Input data:
★ ★ ★ ★ ★ ★ ★

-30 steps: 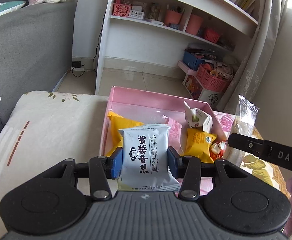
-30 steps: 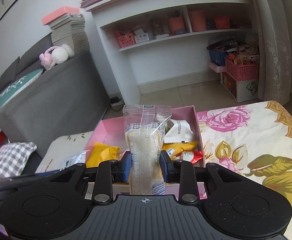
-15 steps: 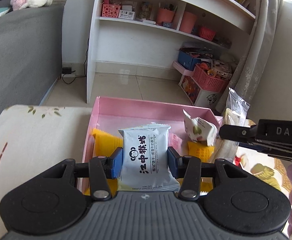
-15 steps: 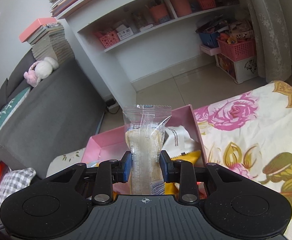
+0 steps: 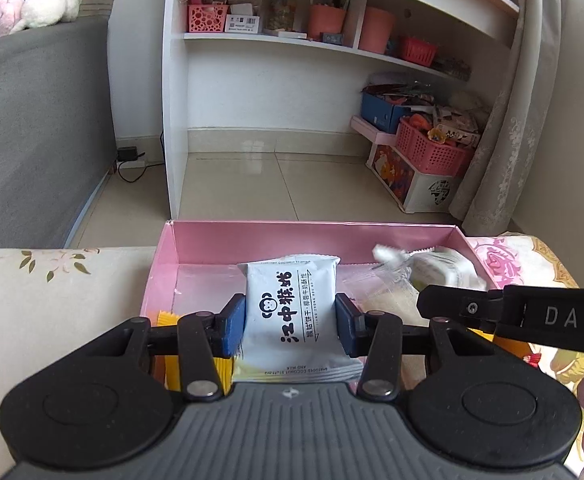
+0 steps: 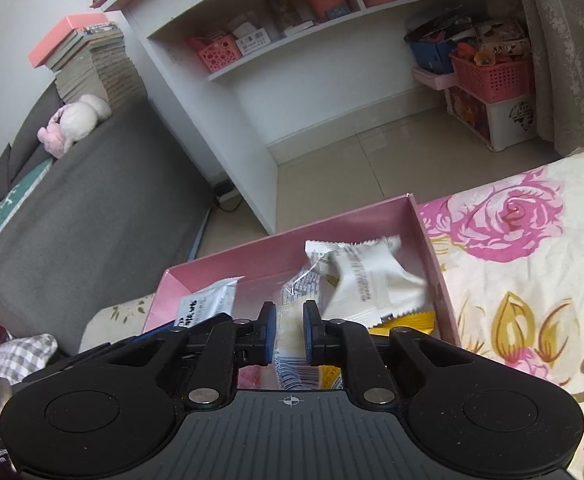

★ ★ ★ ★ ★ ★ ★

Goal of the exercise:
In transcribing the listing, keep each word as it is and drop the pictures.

Response to this exercise:
-30 steps: 
-30 steps: 
-15 steps: 
-15 steps: 
+0 steps: 
+0 steps: 

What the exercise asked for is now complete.